DATA RECORDS
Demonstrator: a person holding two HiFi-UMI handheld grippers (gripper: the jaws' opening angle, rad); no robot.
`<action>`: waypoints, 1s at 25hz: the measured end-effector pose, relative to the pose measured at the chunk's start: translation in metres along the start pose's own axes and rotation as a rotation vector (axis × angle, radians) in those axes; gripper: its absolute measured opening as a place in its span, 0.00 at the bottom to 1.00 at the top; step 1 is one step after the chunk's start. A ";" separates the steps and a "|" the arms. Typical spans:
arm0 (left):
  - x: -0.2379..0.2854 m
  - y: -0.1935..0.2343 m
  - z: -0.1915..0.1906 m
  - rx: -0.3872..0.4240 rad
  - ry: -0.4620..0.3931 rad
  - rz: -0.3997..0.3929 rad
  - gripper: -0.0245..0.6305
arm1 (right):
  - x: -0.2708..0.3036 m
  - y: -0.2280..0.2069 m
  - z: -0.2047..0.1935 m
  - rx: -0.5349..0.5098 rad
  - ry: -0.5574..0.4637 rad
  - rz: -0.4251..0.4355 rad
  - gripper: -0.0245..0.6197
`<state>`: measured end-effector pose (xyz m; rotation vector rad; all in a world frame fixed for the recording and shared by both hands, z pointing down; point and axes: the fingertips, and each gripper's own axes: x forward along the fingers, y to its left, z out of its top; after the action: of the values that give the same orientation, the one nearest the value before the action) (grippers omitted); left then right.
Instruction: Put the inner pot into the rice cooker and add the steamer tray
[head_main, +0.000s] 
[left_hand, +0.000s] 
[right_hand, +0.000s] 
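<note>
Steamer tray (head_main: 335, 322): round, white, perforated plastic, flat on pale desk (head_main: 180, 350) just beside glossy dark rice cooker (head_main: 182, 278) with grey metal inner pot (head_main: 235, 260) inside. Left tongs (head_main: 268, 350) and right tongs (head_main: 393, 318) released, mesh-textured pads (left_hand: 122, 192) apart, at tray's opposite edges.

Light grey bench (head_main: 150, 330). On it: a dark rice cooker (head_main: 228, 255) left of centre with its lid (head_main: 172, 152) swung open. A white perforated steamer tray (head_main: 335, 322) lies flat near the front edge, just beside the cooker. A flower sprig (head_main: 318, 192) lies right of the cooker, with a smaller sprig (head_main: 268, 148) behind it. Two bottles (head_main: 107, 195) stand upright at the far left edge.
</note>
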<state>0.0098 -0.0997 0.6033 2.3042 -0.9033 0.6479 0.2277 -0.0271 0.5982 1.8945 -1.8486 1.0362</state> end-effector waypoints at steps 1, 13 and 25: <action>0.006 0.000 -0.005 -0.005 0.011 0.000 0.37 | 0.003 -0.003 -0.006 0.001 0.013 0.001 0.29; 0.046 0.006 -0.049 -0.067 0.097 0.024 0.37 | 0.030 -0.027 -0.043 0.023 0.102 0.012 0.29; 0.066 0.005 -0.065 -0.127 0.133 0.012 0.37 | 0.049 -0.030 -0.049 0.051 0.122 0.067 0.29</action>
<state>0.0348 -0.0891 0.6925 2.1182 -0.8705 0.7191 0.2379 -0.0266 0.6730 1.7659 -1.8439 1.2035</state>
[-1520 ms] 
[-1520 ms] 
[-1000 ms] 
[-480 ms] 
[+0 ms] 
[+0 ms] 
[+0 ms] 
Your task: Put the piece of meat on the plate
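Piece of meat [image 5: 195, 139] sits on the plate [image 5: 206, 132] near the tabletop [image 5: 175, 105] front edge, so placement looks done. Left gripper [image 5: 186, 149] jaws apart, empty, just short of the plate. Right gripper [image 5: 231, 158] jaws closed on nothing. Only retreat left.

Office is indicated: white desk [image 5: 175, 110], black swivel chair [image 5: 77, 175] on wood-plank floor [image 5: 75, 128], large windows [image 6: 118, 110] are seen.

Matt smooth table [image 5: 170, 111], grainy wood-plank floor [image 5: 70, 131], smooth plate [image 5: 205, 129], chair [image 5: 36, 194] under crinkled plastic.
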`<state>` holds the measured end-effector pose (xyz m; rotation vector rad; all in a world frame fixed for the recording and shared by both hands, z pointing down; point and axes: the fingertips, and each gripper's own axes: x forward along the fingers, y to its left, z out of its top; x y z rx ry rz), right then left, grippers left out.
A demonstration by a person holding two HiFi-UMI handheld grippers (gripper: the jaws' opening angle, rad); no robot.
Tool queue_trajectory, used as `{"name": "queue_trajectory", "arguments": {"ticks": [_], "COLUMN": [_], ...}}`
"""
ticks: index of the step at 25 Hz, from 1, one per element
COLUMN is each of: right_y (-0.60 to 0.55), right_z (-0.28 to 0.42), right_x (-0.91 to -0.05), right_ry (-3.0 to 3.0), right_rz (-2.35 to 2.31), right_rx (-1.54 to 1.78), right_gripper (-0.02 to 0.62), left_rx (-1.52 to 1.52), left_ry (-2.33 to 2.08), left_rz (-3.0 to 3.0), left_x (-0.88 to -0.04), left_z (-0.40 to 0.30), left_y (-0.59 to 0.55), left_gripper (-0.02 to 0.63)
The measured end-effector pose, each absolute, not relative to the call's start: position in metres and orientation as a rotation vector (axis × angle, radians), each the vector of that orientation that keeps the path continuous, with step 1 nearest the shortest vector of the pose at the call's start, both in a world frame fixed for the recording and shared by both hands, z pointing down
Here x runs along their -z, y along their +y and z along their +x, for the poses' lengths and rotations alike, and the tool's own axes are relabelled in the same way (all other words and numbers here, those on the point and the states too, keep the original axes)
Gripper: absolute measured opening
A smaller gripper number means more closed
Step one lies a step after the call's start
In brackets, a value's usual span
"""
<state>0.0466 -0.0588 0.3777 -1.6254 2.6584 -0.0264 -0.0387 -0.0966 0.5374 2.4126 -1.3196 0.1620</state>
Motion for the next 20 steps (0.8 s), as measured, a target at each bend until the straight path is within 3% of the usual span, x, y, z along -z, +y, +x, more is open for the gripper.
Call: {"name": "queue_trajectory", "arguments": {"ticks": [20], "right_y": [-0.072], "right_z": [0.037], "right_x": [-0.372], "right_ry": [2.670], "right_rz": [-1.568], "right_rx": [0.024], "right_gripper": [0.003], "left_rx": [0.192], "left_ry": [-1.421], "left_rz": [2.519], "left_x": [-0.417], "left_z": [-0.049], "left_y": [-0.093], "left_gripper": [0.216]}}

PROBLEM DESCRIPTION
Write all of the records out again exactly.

OUTPUT OF THE TASK
Demonstrator: a person holding two HiFi-UMI handheld grippers (gripper: the jaws' opening angle, rad); no robot.
`<action>`: waypoints, 1s at 25hz: the measured end-effector pose, relative to the pose measured at the chunk's start: translation in metres along the start pose's own axes and rotation as a rotation vector (axis × angle, radians) in those axes; gripper: its absolute measured opening as a place in its span, 0.00 at the bottom to 1.00 at the top; step 1 is one step after the chunk's start. A ";" separates the steps and a "|" the arms. Typical spans:
arm0 (left):
  - x: -0.2379..0.2854 m
  - y: -0.1935..0.2343 m
  - z: -0.1915..0.1906 m
  - rx: -0.3872..0.4240 rad
  - ry: -0.4620..0.3931 rad
  - rz: -0.3997..0.3929 rad
  - gripper: -0.0245..0.6305
arm1 (right):
  - x: -0.2708..0.3036 m
  - y: -0.2280..0.2069 m
  - z: -0.2047..0.1935 m
  - rx: -0.5349..0.5098 rad
  - ry: -0.5574..0.4637 rad
  - rz: -0.4251..0.4355 rad
  - gripper: -0.0245..0.6197
`<state>`: measured end-effector pose (xyz m; rotation vector rad; all in a world frame fixed for the recording and shared by both hands, z pointing down; point and axes: the fingertips, and each gripper's own axes: x forward along the fingers, y to its left, z out of its top; after the action: of the values that give the same orientation, the one nearest the value before the action) (grippers omitted); left then right.
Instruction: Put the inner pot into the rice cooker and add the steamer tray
[head_main, +0.000s] 
[left_hand, +0.000s] 
[right_hand, +0.000s] 
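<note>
Steamer tray (head_main: 335, 322): round, white, perforated plastic, flat on pale desk (head_main: 180, 350) just beside glossy dark rice cooker (head_main: 182, 278) with grey metal inner pot (head_main: 235, 260) inside. Left tongs (head_main: 268, 350) and right tongs (head_main: 393, 318) released, mesh-textured pads (left_hand: 122, 192) apart, at tray's opposite edges.

Light grey bench (head_main: 150, 330). On it: a dark rice cooker (head_main: 228, 255) left of centre with its lid (head_main: 172, 152) swung open. A white perforated steamer tray (head_main: 335, 322) lies flat near the front edge, just beside the cooker. A flower sprig (head_main: 318, 192) lies right of the cooker, with a smaller sprig (head_main: 268, 148) behind it. Two bottles (head_main: 107, 195) stand upright at the far left edge.
</note>
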<state>0.0098 -0.0997 0.6033 2.3042 -0.9033 0.6479 0.2277 -0.0271 0.5982 1.8945 -1.8486 1.0362</state> end-effector waypoints at steps 1, 13 and 25: <action>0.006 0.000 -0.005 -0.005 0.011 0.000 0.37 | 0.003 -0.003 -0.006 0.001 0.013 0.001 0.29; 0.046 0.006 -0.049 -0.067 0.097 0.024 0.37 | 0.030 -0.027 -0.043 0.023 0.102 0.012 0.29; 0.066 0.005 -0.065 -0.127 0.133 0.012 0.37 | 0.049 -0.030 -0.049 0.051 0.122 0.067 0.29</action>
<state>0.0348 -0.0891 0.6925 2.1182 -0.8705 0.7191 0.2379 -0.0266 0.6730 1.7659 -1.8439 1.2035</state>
[-1520 ms] 
[-1520 ms] 
[-1000 ms] 
[-480 ms] 
[+0 ms] 
[+0 ms] 
[+0 ms] 
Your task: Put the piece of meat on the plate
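Piece of meat [image 5: 195, 139] sits on the plate [image 5: 206, 132] near the tabletop [image 5: 175, 105] front edge, so placement looks done. Left gripper [image 5: 186, 149] jaws apart, empty, just short of the plate. Right gripper [image 5: 231, 158] jaws closed on nothing. Only retreat left.

Office is indicated: white desk [image 5: 175, 110], black swivel chair [image 5: 77, 175] on wood-plank floor [image 5: 75, 128], large windows [image 6: 118, 110] are seen.

Matt smooth table [image 5: 170, 111], grainy wood-plank floor [image 5: 70, 131], smooth plate [image 5: 205, 129], chair [image 5: 36, 194] under crinkled plastic.
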`<state>` holds the measured end-effector pose (xyz m; rotation vector rad; all in a world frame fixed for the recording and shared by both hands, z pointing down; point and axes: the fingertips, and each gripper's own axes: x forward along the fingers, y to its left, z out of its top; x y z rx ry rz), right then left, grippers left out.
A demonstration by a person holding two HiFi-UMI handheld grippers (gripper: the jaws' opening angle, rad); no robot.
Tool queue_trajectory, used as `{"name": "queue_trajectory", "arguments": {"ticks": [_], "COLUMN": [_], ...}}`
"""
ticks: index of the step at 25 Hz, from 1, one per element
COLUMN is each of: right_y (-0.60 to 0.55), right_z (-0.28 to 0.42), right_x (-0.91 to -0.05), right_ry (-3.0 to 3.0), right_rz (-2.35 to 2.31), right_rx (-1.54 to 1.78), right_gripper (-0.02 to 0.62), left_rx (-1.52 to 1.52), left_ry (-2.33 to 2.08), left_rz (-3.0 to 3.0), left_x (-0.88 to -0.04), left_z (-0.40 to 0.30), left_y (-0.59 to 0.55), left_gripper (-0.02 to 0.63)
The measured end-effector pose, each absolute, not relative to the call's start: position in metres and orientation as a rotation vector (axis × angle, radians), each the vector of that orientation that keeps the path continuous, with step 1 nearest the shortest vector of the pose at the call's start, both in a world frame fixed for the recording and shared by both hands, z pointing down
Here x runs along their -z, y along their +y and z along their +x, for the poses' lengths and rotations alike, and the tool's own axes are relabelled in the same way (all other words and numbers here, those on the point and the states too, keep the original axes)
Gripper: absolute measured opening
A smaller gripper number means more closed
Step one lies a step after the call's start
In brackets, a value's usual span
"""
<state>0.0466 -0.0588 0.3777 -1.6254 2.6584 -0.0264 -0.0387 -0.0966 0.5374 2.4126 -1.3196 0.1620</state>
Motion for the next 20 steps (0.8 s), as measured, a target at each bend until the straight path is within 3% of the usual span, x, y, z along -z, +y, +x, more is open for the gripper.
Call: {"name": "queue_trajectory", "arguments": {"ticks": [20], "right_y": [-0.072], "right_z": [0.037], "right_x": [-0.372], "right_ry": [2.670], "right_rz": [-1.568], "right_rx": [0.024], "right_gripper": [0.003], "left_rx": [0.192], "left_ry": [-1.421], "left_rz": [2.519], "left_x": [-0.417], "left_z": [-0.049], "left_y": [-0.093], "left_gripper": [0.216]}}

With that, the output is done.